Il est admis par conséquent que la déchéance d'une marque, prononcée en application de l'article L. 714-5 du CPI, ne produisant effet qu'à l'expiration d'une période ininterrompue de cinq ans sans usage sérieux, son titulaire est en droit de se prévaloir de l'atteinte portée à ses droits sur la marque qu'ont pu lui causer les actes de contrefaçon intervenus avant sa déchéance[5]. La demanderesse est ainsi recevable à agir en contrefaçon de sa marque de l’UE MAUFOUX pour la période antérieure à la date de déchéance.
S’agissant de cette marque, les signes en présence présentent une forte similitude sur le plan visuel, phonétique et conceptuel, qui alliée à l’identité des services concernés de restauration, entraîne un risque de confusion. Cependant, la demanderesse ne démontre pas un usage sérieux de sa marque durant la période de cinq ans précédant son action en contrefaçon pour les produits et services des classes 33 et 43.

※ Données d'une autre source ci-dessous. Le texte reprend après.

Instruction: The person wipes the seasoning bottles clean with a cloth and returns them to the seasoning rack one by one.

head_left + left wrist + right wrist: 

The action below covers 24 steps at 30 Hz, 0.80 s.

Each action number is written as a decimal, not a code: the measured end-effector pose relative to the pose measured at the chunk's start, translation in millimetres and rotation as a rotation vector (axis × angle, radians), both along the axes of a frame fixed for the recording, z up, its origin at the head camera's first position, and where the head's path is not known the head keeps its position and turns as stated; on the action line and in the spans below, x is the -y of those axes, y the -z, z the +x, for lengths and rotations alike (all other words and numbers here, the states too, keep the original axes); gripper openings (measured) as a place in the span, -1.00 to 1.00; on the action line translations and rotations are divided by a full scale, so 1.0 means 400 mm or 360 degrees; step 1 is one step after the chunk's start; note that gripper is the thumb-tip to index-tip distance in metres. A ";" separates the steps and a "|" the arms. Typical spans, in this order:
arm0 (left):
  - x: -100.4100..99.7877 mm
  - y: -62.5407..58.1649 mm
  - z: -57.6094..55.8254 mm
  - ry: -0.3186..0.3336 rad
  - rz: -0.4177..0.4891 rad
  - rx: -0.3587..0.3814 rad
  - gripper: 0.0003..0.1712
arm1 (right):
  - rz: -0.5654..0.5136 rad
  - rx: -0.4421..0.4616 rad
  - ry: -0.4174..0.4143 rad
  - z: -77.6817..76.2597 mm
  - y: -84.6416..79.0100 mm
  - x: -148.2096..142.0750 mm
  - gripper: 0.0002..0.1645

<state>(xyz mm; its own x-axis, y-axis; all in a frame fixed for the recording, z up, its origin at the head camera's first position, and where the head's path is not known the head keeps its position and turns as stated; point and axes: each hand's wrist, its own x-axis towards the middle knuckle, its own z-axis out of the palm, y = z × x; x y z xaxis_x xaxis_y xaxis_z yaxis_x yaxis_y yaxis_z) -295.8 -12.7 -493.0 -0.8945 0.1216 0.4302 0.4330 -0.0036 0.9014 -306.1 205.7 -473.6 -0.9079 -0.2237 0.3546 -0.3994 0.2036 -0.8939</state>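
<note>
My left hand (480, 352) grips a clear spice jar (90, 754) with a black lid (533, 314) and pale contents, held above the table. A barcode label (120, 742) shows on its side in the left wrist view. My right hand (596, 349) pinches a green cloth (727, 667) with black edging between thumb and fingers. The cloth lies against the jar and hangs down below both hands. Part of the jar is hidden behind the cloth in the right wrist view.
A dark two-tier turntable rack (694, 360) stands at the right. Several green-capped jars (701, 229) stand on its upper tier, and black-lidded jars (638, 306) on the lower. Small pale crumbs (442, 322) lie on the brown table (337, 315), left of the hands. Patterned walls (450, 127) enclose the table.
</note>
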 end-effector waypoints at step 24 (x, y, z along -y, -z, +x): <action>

En ce qui concerne les marques française et de l’UE PROSPER MAUFOUX invoquées, la comparaison des signes en présence fait ressortir une faible similitude sur le plan visuel et phonétique, ainsi qu’une absence de ressemblances sur le plan conceptuel. Ainsi, le public pertinent, malgré la similitude entre les services de restauration et les vins, ne sera pas amené à attribuer une origine commune aux produits et services.
Par conséquent, la demanderesse est déboutée de ses demandes en contrefaçon tant de la marque de l’UE MAUFOUX que des marques française et de l’UE PROSPER MAUFOUX.

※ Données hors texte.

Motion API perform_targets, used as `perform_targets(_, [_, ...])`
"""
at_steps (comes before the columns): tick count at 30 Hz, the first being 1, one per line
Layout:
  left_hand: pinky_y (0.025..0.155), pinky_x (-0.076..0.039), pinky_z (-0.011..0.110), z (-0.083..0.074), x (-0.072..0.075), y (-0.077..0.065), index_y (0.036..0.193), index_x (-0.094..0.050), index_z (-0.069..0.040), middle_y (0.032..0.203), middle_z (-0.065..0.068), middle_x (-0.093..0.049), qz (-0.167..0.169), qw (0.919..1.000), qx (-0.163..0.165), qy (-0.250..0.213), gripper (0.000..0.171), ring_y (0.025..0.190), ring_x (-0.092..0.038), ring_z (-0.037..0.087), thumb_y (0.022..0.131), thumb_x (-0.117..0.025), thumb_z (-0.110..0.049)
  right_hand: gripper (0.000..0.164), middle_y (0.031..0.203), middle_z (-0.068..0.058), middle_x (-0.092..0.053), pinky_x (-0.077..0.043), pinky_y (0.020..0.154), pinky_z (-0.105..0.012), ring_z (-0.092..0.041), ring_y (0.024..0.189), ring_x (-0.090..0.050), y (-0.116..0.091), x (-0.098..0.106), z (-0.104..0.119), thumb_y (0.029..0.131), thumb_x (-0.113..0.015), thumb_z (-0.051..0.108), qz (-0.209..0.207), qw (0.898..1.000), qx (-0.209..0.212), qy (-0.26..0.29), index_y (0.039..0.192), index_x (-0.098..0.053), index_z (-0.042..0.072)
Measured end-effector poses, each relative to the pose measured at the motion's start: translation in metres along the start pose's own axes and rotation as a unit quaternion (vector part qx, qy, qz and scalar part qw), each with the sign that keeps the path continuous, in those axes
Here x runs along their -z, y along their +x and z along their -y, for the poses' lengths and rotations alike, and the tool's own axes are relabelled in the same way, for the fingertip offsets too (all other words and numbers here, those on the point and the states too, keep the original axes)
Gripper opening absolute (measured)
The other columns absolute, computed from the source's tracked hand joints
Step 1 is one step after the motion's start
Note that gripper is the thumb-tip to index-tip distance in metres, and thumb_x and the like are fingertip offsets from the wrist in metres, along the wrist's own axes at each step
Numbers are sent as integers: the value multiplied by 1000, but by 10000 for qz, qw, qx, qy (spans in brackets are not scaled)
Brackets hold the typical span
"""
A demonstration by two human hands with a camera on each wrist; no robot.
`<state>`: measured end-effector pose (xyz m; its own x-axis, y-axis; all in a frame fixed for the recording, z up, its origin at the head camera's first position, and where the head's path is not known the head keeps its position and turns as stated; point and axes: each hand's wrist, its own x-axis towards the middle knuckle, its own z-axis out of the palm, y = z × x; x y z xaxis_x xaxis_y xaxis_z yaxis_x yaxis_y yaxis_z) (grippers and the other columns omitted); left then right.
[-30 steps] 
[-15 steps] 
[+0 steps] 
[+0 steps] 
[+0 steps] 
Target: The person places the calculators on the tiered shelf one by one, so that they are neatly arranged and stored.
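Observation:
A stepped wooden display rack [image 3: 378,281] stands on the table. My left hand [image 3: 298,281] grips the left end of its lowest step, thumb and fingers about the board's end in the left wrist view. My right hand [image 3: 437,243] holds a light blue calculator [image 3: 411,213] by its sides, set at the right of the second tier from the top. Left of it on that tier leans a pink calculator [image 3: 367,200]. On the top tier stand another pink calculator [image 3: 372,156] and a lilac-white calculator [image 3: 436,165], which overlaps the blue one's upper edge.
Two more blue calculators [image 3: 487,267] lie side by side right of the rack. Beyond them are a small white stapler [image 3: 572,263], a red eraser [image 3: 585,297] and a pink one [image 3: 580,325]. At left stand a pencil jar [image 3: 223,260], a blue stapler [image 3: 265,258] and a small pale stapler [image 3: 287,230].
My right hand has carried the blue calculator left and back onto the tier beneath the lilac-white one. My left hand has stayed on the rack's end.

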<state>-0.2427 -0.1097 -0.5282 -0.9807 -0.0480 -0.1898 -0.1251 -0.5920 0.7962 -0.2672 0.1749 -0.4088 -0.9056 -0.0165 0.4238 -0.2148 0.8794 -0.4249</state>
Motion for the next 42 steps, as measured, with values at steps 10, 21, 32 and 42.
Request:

Tribunal judiciaire de Paris, 3e ch., 1re sect., 11 juillet 2024, 22/01053 (M20240173)
Maison des Grands Crus SAS c. Le Soufflot SARL et Le [D] SAS
[1] Voir également, dans le présent PIBD, une décision du tribunal judiciaire de Lyon ayant jugé recevables les demandes reconventionnelles en nullité et en déchéance de la marque française BLOKACCES pour des produits et services non opposés au titre de l’action en contrefaçon (TJ Lyon, 10ech. cab 10 J, 3 sept. 2024, IP Sécurité.com SASU et al. c. Klözmann SASU et al., 19/06775 ; M20240187).
[2] Cass. com., 26 janv. 2022, Entreprendre SA c. Société du Figaro SAS, 20-12.508 (M20220029 ; PIBD 2022, 1178, III-3).
[3] CJUE, 10e ch., 8 juin 2023, LM, C-654/21, points 30 à 55.
[4] CJUE, 5e ch., 26 mars 2020, Cooper International Spirits, C-622/18 (M20200083 ; PIBD 2020, 1136, III-3 ; Propr. industr., mai 2020, comm. 30, A. Folliard-Monguiral ; RTD Com, 2, avr.-juin 2020, p. 341, J. Passa ; L'Essentiel, juin 2020, F. Herpe).
[5] Cass. com., 4 nov. 2020, Laurent B c. Cooper Spirits International et al.,16-28.281 (M20200228 ; PIBD 2020, 1150, III-3 ; D, 40, 19 nov. 2020 ; Propr. industr., janv. 2021, comm. 6, P. Tréfigny ; L'Essentiel, janv. 2021, p. 6, D. Lefranc ; Légipresse, 397, nov. 2021, p. 570, M.-S. Bergazov).